WHAT THE TASK REQUIRES ->
Please give back the listing below word for word, without the images.
━━━━━ RECORDS FOR THIS TASK ━━━━━
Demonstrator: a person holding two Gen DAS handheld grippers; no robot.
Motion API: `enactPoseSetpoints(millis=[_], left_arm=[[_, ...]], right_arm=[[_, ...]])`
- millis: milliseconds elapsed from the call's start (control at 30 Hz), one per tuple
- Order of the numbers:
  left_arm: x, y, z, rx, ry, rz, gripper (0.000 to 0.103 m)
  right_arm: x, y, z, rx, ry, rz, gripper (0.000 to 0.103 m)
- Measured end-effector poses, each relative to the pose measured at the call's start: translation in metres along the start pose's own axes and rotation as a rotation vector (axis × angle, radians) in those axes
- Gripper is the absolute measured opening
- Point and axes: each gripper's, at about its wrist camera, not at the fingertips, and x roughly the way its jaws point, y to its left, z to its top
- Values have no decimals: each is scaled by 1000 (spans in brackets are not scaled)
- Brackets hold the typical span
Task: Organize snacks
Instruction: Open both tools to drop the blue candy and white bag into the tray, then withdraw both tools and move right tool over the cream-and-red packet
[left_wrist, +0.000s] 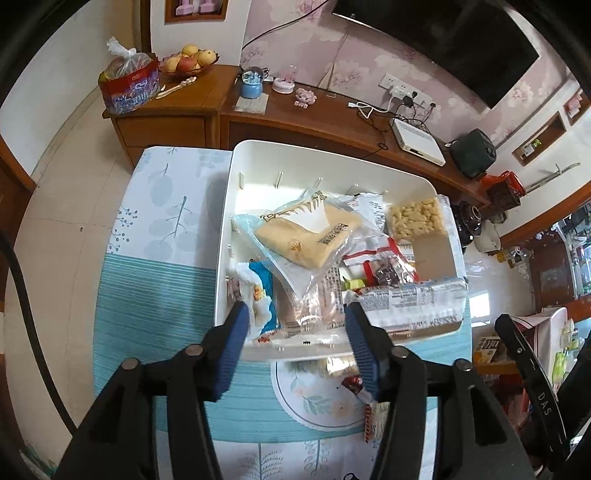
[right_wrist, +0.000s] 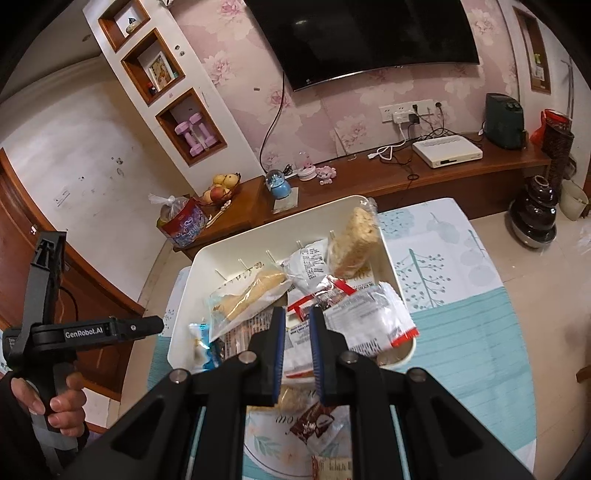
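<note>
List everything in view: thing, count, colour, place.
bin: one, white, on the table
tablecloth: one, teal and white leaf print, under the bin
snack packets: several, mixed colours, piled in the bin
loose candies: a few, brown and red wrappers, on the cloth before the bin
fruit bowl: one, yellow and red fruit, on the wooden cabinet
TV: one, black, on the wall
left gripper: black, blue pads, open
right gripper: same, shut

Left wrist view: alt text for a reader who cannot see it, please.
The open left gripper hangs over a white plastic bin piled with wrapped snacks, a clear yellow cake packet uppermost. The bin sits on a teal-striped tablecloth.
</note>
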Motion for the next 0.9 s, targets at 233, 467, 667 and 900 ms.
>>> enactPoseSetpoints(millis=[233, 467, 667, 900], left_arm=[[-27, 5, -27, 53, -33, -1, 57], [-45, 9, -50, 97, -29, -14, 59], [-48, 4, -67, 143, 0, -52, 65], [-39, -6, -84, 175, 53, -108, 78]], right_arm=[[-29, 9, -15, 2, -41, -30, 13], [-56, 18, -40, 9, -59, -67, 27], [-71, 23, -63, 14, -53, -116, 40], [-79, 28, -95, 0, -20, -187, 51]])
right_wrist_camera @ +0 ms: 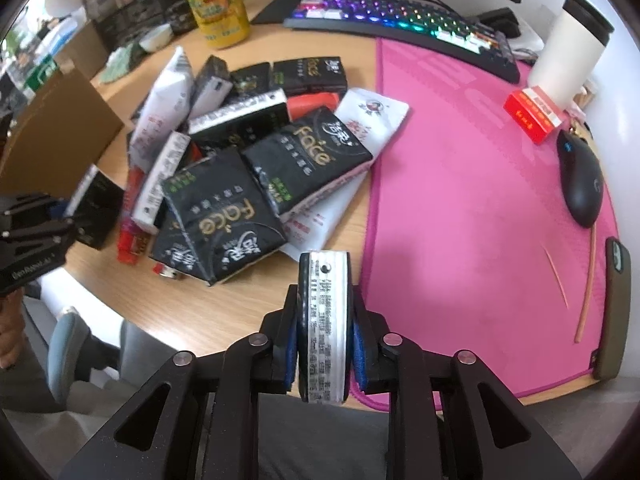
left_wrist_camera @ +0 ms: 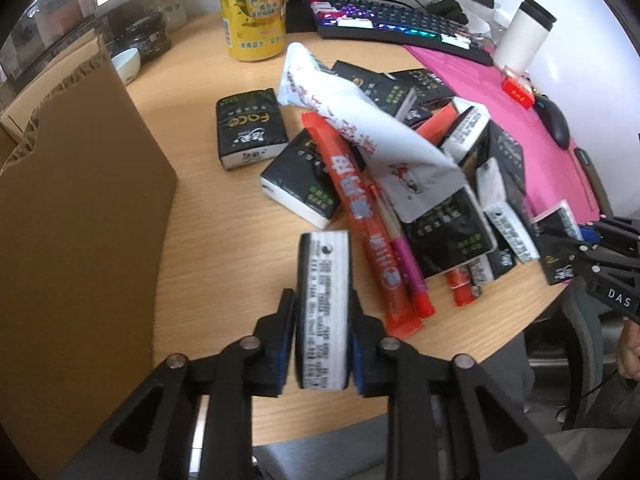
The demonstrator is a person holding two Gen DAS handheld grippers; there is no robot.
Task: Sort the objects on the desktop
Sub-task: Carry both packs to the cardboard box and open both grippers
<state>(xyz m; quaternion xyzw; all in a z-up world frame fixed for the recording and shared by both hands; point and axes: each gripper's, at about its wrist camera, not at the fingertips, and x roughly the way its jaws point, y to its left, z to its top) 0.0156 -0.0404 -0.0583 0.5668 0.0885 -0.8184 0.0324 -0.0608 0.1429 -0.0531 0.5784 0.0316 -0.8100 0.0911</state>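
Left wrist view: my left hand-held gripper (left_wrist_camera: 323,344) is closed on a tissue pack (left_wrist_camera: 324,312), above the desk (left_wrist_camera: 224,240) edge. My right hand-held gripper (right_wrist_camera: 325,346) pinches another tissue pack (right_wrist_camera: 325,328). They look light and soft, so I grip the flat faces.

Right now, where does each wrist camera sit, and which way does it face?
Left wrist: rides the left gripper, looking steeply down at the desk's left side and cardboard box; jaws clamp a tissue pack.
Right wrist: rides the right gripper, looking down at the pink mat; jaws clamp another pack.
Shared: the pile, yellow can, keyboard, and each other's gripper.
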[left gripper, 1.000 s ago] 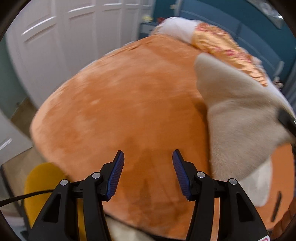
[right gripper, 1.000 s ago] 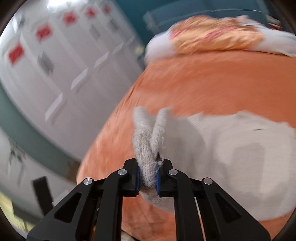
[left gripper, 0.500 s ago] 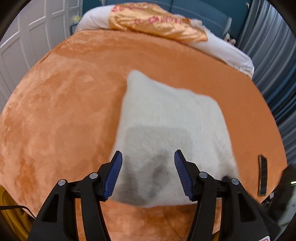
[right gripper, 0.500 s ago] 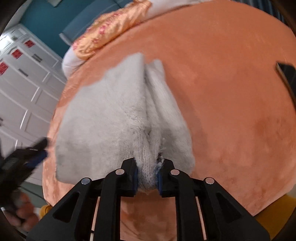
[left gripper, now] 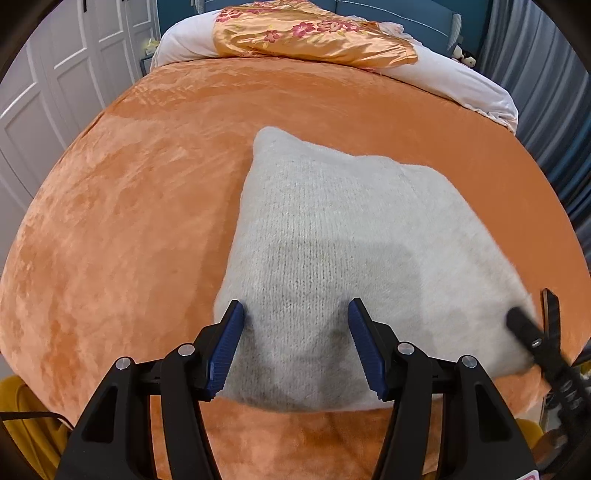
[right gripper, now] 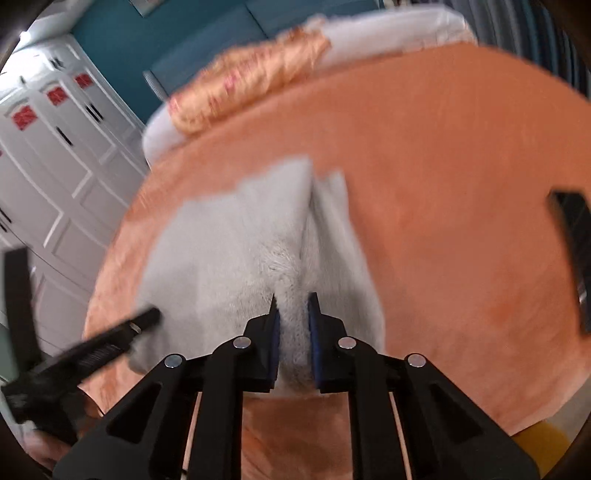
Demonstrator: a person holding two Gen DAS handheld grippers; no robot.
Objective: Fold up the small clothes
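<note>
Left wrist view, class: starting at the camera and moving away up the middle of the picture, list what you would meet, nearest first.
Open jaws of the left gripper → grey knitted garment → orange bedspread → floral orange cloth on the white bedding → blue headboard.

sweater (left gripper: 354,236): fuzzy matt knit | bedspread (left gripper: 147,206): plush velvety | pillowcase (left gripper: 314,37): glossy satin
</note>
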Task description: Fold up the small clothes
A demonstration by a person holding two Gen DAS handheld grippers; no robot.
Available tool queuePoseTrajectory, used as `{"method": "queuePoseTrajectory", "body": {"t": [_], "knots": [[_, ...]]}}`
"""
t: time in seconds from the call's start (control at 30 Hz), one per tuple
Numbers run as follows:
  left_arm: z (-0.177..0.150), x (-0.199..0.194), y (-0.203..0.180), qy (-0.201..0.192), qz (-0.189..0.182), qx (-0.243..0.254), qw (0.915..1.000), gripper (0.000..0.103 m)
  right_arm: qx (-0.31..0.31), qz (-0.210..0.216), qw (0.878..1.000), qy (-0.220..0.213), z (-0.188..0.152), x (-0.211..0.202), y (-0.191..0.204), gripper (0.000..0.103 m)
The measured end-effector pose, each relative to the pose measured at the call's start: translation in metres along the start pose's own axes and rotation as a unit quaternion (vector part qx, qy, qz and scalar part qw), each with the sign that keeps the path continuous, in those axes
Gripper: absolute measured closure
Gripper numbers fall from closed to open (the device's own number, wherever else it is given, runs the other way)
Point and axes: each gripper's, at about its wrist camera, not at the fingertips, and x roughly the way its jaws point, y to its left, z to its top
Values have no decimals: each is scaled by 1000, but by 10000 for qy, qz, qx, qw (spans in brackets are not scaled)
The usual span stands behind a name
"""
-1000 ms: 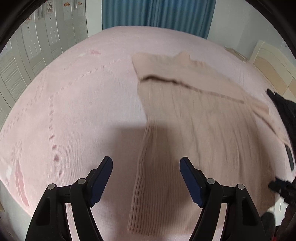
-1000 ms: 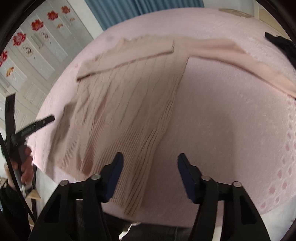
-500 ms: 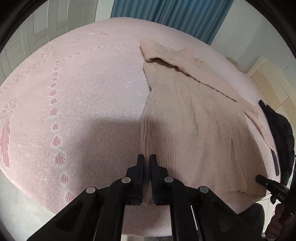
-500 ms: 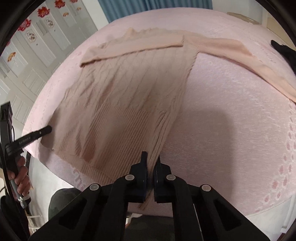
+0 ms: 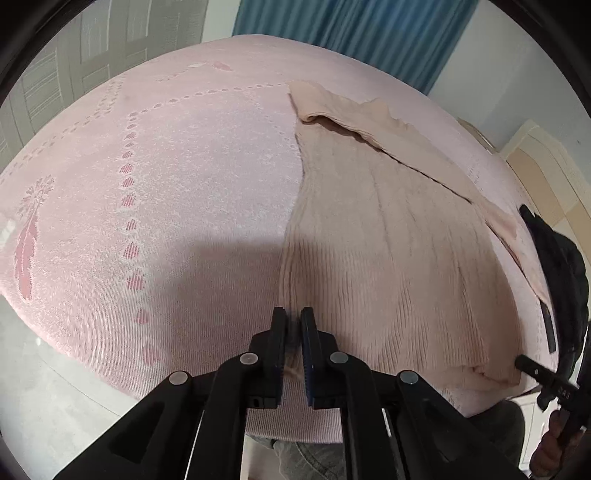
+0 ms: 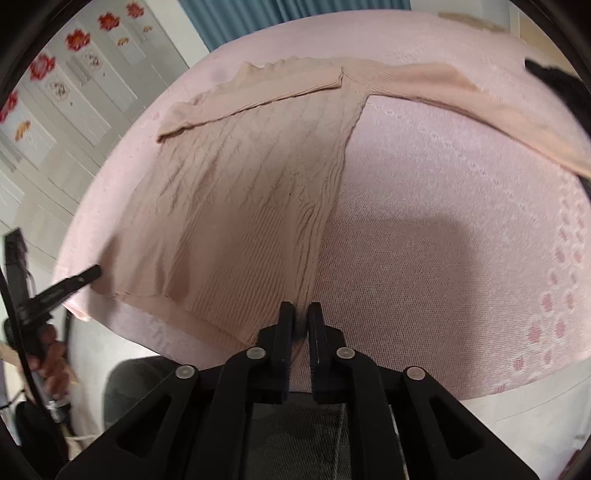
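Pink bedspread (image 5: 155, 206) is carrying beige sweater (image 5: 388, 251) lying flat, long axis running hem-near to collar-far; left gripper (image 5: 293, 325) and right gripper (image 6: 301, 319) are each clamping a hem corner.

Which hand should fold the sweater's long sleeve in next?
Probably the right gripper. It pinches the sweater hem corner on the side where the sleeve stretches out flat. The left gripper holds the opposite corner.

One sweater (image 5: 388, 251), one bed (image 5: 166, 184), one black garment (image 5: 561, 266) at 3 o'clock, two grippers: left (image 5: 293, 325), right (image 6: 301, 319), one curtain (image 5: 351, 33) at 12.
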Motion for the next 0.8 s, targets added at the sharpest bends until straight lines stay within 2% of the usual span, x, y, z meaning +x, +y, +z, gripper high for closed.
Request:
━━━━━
FINAL ANSWER ->
Demonstrator: a person holding two Gen DAS handheld grippers; no robot.
Motion API: `enactPoseSetpoints(millis=[_], left_arm=[[_, ...]], right_arm=[[_, ...]])`
- millis: milliseconds elapsed from the call's start (control at 30 Hz), one per tuple
- Order of the numbers:
  left_arm: x, y, z, rx, ry, rz, gripper (0.000 to 0.103 m)
  right_arm: x, y, z, rx, ry, rz, gripper (0.000 to 0.103 m)
- Measured end-effector poses, each relative to the pose measured at the call's start: translation in metres along the start pose's own axes and rotation as a rotation vector (axis × angle, radians) in those axes
- Gripper is the absolute measured opening
- Point and axes: each gripper's, at about its wrist camera, not at the fingertips, and x roughly the way its jaws point, y to its left, z to its top
- Values have no decimals: each is scaled by 1000 (spans in brackets are not scaled)
- Brackets hold the typical span
Task: Organize snacks
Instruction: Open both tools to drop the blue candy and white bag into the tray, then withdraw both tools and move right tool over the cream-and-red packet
[left_wrist, +0.000s] 
[right_wrist, +0.000s] 
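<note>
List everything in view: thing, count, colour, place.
bin: one, white, on the table
tablecloth: one, teal and white leaf print, under the bin
snack packets: several, mixed colours, piled in the bin
loose candies: a few, brown and red wrappers, on the cloth before the bin
fruit bowl: one, yellow and red fruit, on the wooden cabinet
TV: one, black, on the wall
left gripper: black, blue pads, open
right gripper: same, shut

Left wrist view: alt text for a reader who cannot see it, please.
The open left gripper hangs over a white plastic bin piled with wrapped snacks, a clear yellow cake packet uppermost. The bin sits on a teal-striped tablecloth.
</note>
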Motion for the next 0.9 s, targets at 233, 467, 667 and 900 ms.
>>> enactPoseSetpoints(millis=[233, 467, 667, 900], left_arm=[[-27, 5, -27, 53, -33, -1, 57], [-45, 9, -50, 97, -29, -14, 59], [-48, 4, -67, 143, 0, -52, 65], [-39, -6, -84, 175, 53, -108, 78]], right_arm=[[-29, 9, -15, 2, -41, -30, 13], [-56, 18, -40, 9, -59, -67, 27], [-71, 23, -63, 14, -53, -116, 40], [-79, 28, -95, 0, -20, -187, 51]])
right_wrist_camera @ +0 ms: 
left_wrist_camera @ +0 ms: 
The demonstrator is a person holding two Gen DAS handheld grippers; there is no robot.
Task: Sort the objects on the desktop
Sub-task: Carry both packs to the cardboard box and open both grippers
<state>(xyz m; quaternion xyzw; all in a z-up world frame fixed for the recording and shared by both hands; point and axes: each gripper's, at about its wrist camera, not at the fingertips, and x roughly the way its jaws point, y to its left, z to its top) 0.0156 -0.0404 -0.0583 0.5668 0.0885 -0.8184 0.0324 -0.0608 0.1429 -0.0531 0.5784 0.0316 -0.8100 0.0911</state>
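Left wrist view: my left hand-held gripper (left_wrist_camera: 323,344) is closed on a tissue pack (left_wrist_camera: 324,312), above the desk (left_wrist_camera: 224,240) edge. My right hand-held gripper (right_wrist_camera: 325,346) pinches another tissue pack (right_wrist_camera: 325,328). They look light and soft, so I grip the flat faces.

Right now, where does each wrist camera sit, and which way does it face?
Left wrist: rides the left gripper, looking steeply down at the desk's left side and cardboard box; jaws clamp a tissue pack.
Right wrist: rides the right gripper, looking down at the pink mat; jaws clamp another pack.
Shared: the pile, yellow can, keyboard, and each other's gripper.
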[left gripper, 1.000 s ago] 
[right gripper, 1.000 s ago] 
[left gripper, 0.500 s ago] 
[right gripper, 0.500 s ago] 
[left gripper, now] 
[right gripper, now] 
Demonstrator: a person holding two Gen DAS handheld grippers; no robot.
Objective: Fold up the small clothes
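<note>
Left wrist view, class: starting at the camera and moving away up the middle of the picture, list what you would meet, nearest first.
Open jaws of the left gripper → grey knitted garment → orange bedspread → floral orange cloth on the white bedding → blue headboard.

sweater (left gripper: 354,236): fuzzy matt knit | bedspread (left gripper: 147,206): plush velvety | pillowcase (left gripper: 314,37): glossy satin
</note>
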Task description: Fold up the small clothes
A demonstration by a person holding two Gen DAS handheld grippers; no robot.
Available tool queuePoseTrajectory, used as `{"method": "queuePoseTrajectory", "body": {"t": [_], "knots": [[_, ...]]}}`
"""
t: time in seconds from the call's start (control at 30 Hz), one per tuple
Numbers run as follows:
  left_arm: z (-0.177..0.150), x (-0.199..0.194), y (-0.203..0.180), qy (-0.201..0.192), qz (-0.189..0.182), qx (-0.243..0.254), qw (0.915..1.000), gripper (0.000..0.103 m)
  right_arm: qx (-0.31..0.31), qz (-0.210..0.216), qw (0.878..1.000), qy (-0.220..0.213), z (-0.188..0.152), x (-0.211..0.202), y (-0.191..0.204), gripper (0.000..0.103 m)
The measured end-effector pose, each relative to the pose measured at the call's start: translation in metres along the start pose's own axes and rotation as a unit quaternion (vector part qx, qy, qz and scalar part qw), each with the sign that keeps the path continuous, in those axes
Gripper: absolute measured closure
Gripper numbers fall from closed to open (the device's own number, wherever else it is given, runs the other way)
Point and axes: each gripper's, at about its wrist camera, not at the fingertips, and x roughly the way its jaws point, y to its left, z to its top
Values have no decimals: each is scaled by 1000, but by 10000 for qy, qz, qx, qw (spans in brackets are not scaled)
The usual span stands behind a name
"""
-1000 ms: 
-1000 ms: 
-500 ms: 
-500 ms: 
+0 ms: 
+0 ms: 
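Pink bedspread (image 5: 155, 206) is carrying beige sweater (image 5: 388, 251) lying flat, long axis running hem-near to collar-far; left gripper (image 5: 293, 325) and right gripper (image 6: 301, 319) are each clamping a hem corner.

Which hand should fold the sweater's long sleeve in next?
Probably the right gripper. It pinches the sweater hem corner on the side where the sleeve stretches out flat. The left gripper holds the opposite corner.

One sweater (image 5: 388, 251), one bed (image 5: 166, 184), one black garment (image 5: 561, 266) at 3 o'clock, two grippers: left (image 5: 293, 325), right (image 6: 301, 319), one curtain (image 5: 351, 33) at 12.
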Motion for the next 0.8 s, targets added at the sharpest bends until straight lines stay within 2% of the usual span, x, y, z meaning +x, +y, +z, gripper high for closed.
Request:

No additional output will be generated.